I'm not seeing any issue, but it's true, the sequence of events
is not compliant with what you describe from the spec.

> That being said, we are going to submit a series that reworks pwrctrl framework
> such that each controller can call an API to probe pwrctrl drivers. This way,
> host controller driver can make sure that the device will get powered ON before
> it deasserts the PERST#.

For DesignWare-based devices that might mean a new dw_pcie_host_ops
callback function, or maybe it can just defer calling its ->init
callback until it knows power is enabled and stable.

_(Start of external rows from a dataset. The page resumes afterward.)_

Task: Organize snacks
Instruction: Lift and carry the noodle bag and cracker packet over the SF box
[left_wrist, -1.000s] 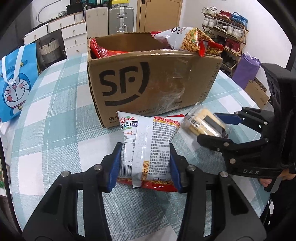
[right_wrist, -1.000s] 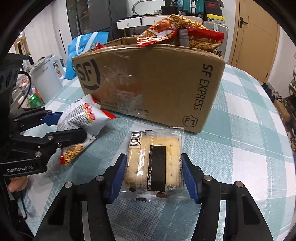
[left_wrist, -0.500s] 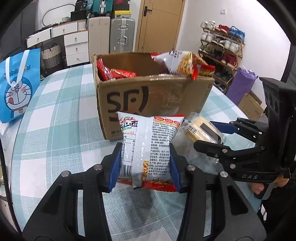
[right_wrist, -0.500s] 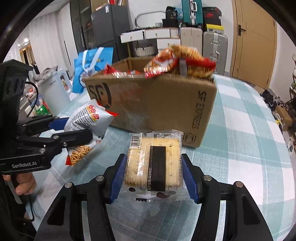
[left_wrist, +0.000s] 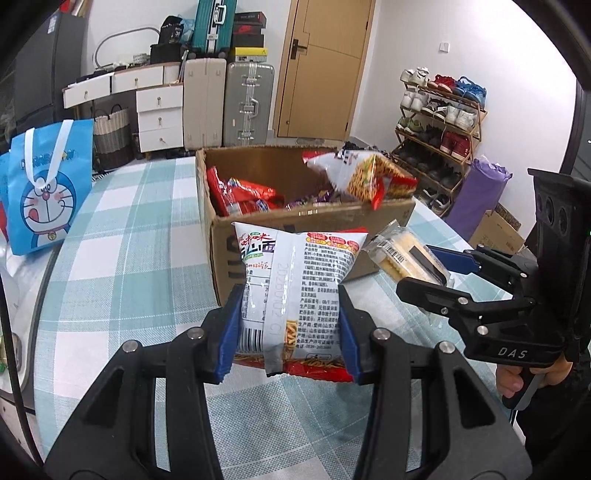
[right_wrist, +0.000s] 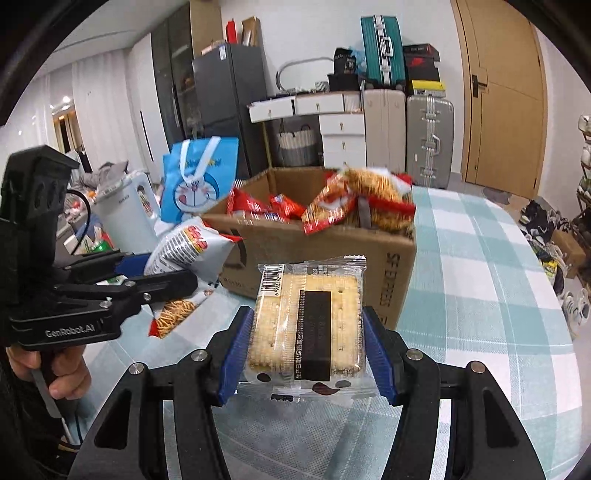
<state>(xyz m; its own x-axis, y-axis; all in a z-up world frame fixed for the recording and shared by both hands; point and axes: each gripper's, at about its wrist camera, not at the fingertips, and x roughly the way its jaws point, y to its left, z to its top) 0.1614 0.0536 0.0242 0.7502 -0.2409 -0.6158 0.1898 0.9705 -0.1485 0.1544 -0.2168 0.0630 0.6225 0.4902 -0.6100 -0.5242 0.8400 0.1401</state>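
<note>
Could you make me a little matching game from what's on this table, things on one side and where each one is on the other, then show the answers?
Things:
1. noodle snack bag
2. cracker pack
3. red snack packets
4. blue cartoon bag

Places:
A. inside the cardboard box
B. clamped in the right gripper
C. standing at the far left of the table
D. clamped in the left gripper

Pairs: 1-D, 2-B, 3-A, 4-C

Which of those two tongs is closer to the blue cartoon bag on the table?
Left. The left tongs, gripping the noodle packet, sit on the side of the blue cartoon bag. The right tongs, holding the crackers, are farther, beyond the left ones.
</note>
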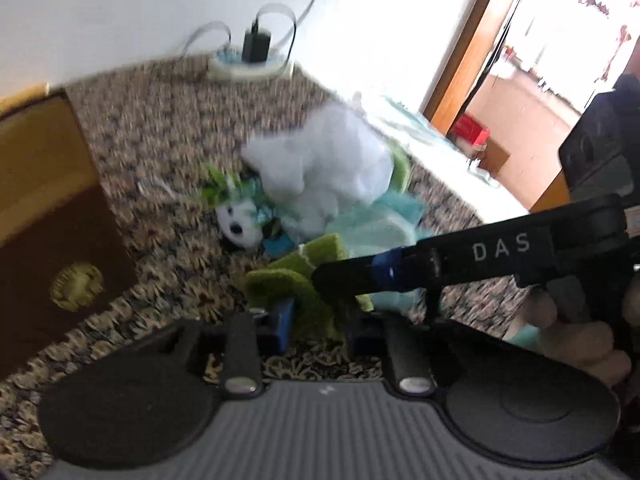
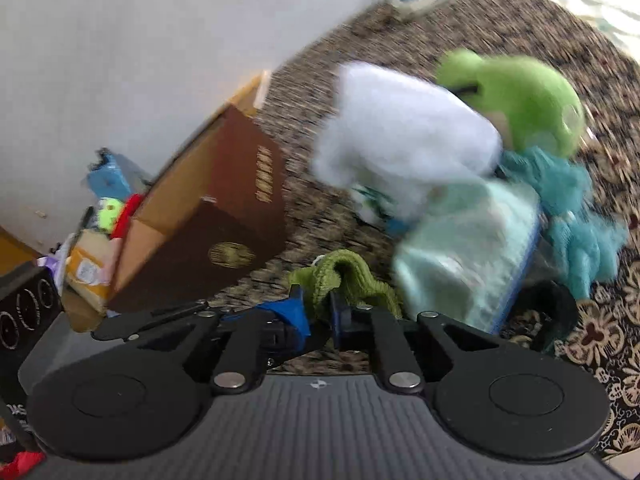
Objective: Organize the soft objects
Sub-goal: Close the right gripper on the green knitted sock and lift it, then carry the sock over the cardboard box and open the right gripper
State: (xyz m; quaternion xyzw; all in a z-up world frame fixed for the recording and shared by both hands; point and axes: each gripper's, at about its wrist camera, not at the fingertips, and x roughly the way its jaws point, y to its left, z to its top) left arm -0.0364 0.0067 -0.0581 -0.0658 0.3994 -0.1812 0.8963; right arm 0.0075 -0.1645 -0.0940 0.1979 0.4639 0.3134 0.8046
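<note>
Patterned carpet (image 1: 168, 128) lies beyond both jaws; left gripper (image 1: 316, 320) and right gripper (image 2: 318, 314) each grasp the green sock (image 2: 348, 276).

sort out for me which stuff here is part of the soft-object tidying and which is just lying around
Part of the job:
green knitted cloth, held by both tongs
white plush
green plush
teal shaggy cloth
pale mint towel
small white plush toy

Just lying about:
brown box
power strip with charger
patterned carpet
</note>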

>> - I notice that PERST# is in a deasserted state at the
>>    time I assert it in this sequence.  Do you see any
>>    reason I should assert it early as an initialization
>>    step, or is asserting it and holding it there for
>>    100 msec sufficient?
>>
> 
> You should assert PERST# before doing any controller initialization sequence as
> that may affect the endpoint. Once PERST# is asserted, it will cause the
> endpoint to 'reset'. So you do your initialization sequence and deassert it once
> done.

Basically the probe function does basic setup, then calls
dw_pcie_host_init().  The next thing that's expected is
the ->init callback from the DesignWare core code, and
that's where PERST# is asserted, then deasserted after
some other actions.

I think I'll assert PERST# (and delay 100 msec) a little
earlier though.

. . .

>>>> In dw_handle_msi_irq(), "num_ctrls" is computed based on
>>>> num_vectors / MAX_MSI_IRQS_PER_CTRL=32.  A loop then
>>>> iterates over those "controllers"(?) to handle each bit
>>>> set in their corresponding register.
>>>>
>>>> This seems OK.  Can you explain why you think it's wrong?
>>>>
>>>
>>> So both 'ctrl' and 'msi' IRQs are interrelated. Each 'ctrl' can have upto 32 MSI
>>> vectors only. If your platform supports more than 32 MSI vectors, like 256, then
>>> the platform DT should provide 8 'msi' IRQs.
>>
>> I have asked SpacemiT about this, specifically whether there
>> are additional interrupts (I don't think there are), or if
>> not that, additional registers to support MSI 32+ (see
>> below).  In their downstream driver they handle interrupts
>> differently.  I suspect num_vectors needs to be set to 32
>> (or I'll leave it unset and take the default).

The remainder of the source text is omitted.